The ability of machines to use a camera to look at the real world and interpret data from it would have a greater influence on its applications. Be it a simple food delivery Robot like the Starship Robots or an advanced self driving car like Tesla, they are rely on information obtained from their highly sophisticated cameras to take decisions. In this tutorial we will learn how details are identified from images by reading the characters present on it. This is called Optical Character Recognition (OCR).
This opens door for many applications like to automatically read the information from a business card, recognize a shop from its name board or recognize sign boards on road and much more. Some of us might have already experienced these features through Google Lens, so today we will build something similar using an Optical Character Recognition (OCR) Tool from Google Tesseract-OCR Engine along with python and OpenCV to identity characters from pictures with a Raspberry Pi.
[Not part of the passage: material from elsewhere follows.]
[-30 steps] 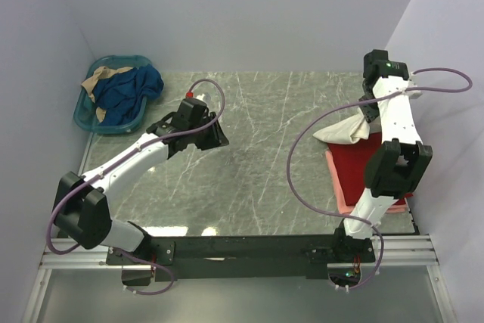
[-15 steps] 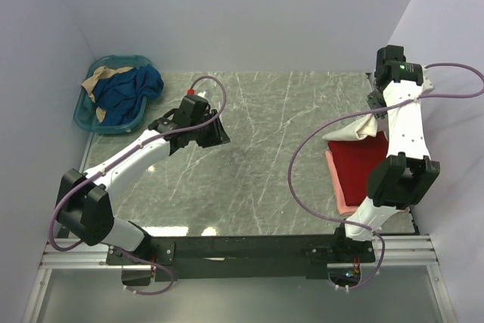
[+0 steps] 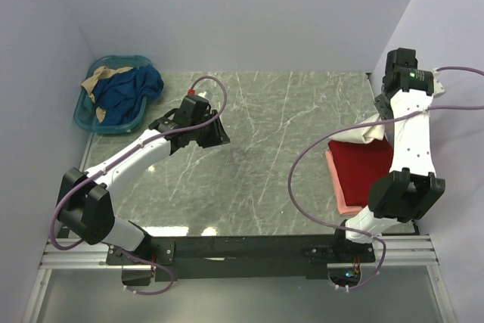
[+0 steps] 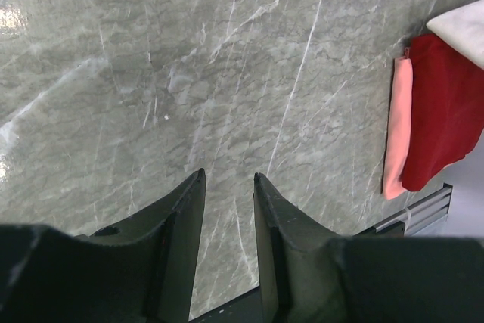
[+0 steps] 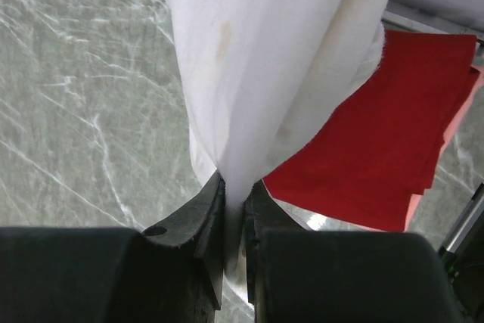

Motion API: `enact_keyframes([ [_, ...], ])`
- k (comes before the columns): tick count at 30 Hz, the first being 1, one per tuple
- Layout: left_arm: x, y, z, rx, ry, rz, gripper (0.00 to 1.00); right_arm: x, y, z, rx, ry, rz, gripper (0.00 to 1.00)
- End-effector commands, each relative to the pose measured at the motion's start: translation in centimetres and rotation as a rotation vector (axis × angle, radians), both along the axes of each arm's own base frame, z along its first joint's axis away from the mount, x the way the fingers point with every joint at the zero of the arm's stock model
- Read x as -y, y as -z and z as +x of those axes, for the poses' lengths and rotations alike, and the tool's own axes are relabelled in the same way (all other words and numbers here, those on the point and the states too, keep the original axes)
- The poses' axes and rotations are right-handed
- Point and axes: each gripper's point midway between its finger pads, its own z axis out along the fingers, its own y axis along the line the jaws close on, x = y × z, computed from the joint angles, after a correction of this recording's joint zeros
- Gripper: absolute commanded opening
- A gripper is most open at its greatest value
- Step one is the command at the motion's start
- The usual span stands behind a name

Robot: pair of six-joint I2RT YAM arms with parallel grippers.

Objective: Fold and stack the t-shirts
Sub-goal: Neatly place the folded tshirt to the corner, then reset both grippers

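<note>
My right gripper (image 5: 234,183) is shut on a bunched fold of the cream-white t-shirt (image 5: 257,58), which hangs from the jaws. In the top view this shirt (image 3: 357,134) trails over the far edge of the folded red t-shirt (image 3: 364,168). The red one lies on a pink t-shirt (image 3: 344,196) at the table's right side, and my right gripper (image 3: 387,111) is above their far end. My left gripper (image 4: 227,175) is open with nothing between its fingers and hovers over bare marble left of centre (image 3: 219,138). The left wrist view shows the red (image 4: 442,111) and pink (image 4: 397,134) shirts far off.
A teal plastic basket (image 3: 87,115) holding blue and tan cloth stands at the far left corner. The right wall is close beside my right arm. A purple cable loops from the right arm over the table's middle right. A black rail runs along the near edge (image 3: 249,247).
My right arm has swung to the right toward the wall, carrying the cream-white shirt along so it now lies over the red shirt's far edge. The left arm has not moved.
</note>
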Motion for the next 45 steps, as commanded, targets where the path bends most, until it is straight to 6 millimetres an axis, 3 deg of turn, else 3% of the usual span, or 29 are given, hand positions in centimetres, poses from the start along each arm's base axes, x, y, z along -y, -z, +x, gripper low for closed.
enact_keyframes([
  [1,0.5,-2.0,0.9,0.056,0.017,-0.016,0.38,0.8,-1.9,-1.3,0.069,0.027,-0.048,0.00],
  [4,0.5,-2.0,0.9,0.058,0.018,-0.016,0.38,0.5,-1.5,-3.0,0.065,0.032,-0.035,0.00],
  [6,0.6,-2.1,0.7,0.062,0.028,-0.025,0.38,0.1,0.3,-4.2,0.032,0.034,-0.011,0.00],
  [7,0.7,-2.1,0.7,0.060,0.031,-0.027,0.38,-0.1,0.1,-5.2,0.045,0.043,-0.014,0.04],
  [9,1.2,-2.0,0.4,0.061,0.050,-0.035,0.38,-0.2,2.2,-7.2,-0.008,0.075,-0.011,0.23],
  [10,1.3,-1.9,0.4,0.061,0.056,-0.036,0.38,-0.3,2.1,-8.3,0.001,0.085,-0.018,0.54],
  [12,2.1,-1.8,0.2,0.060,0.080,-0.046,0.38,-0.5,3.8,-10.4,-0.059,0.096,-0.019,0.78],
  [14,2.7,-1.3,-0.2,0.052,0.100,-0.048,0.39,-0.8,4.4,-12.0,-0.080,0.080,-0.030,0.79],
  [19,3.7,-1.4,-0.6,0.058,0.121,-0.081,0.39,-1.5,4.3,-12.5,-0.041,-0.025,-0.044,0.79],
  [27,2.9,-2.4,-1.2,0.094,0.097,-0.090,0.40,-5.3,4.9,-8.8,0.001,-0.212,-0.012,0.79],
  [37,0.1,-2.8,-1.1,0.160,-0.010,-0.045,0.41,-16.4,6.9,-3.0,0.070,-0.574,-0.056,0.80],
  [38,-0.2,-2.7,-1.1,0.162,-0.022,-0.038,0.41,-18.5,6.6,-2.2,0.120,-0.640,-0.034,0.81],
  [41,-1.4,-1.4,-1.5,0.161,-0.058,-0.009,0.42,-21.5,6.2,-1.3,0.198,-0.760,-0.026,0.81],
  [45,-3.1,-0.5,-2.1,0.176,-0.118,0.008,0.41,-23.8,5.6,-1.2,0.295,-0.869,-0.028,0.82],
])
Raspberry pi, being a portable and less power consuming device, is used in many real-time image processing applications like Face detection, object tracking, Home security system, Surveillance camera etc.
As told earlier we will be using the OpenCV Library to detect and recognize faces. So make sure to install OpenCV Library on Raspberry Pi before proceeding with this tutorial. Also Power your Pi with a 2A adapter and connect it to a display monitor for easier debugging.
This tutorial will not explain how exactly OpenCV works, if you are interested in learning Image processing then check out this OpenCV basics and advanced Image processing tutorials. You can also learn about contours, Blob Detection etc in this Image Segmentation tutorial using OpenCV.
Installing Tesseract on Raspberry Pi
sudo dpkg - -configure –a
Then we can proceed with installing the Tesseract OCR (Optical Character Recognition) using the apt-get option. The command for the same is given below.
sudo apt-get install tesseract-ocr
Your terminal window will look something like below, it will take around 5-10 minutes for the installation to complete.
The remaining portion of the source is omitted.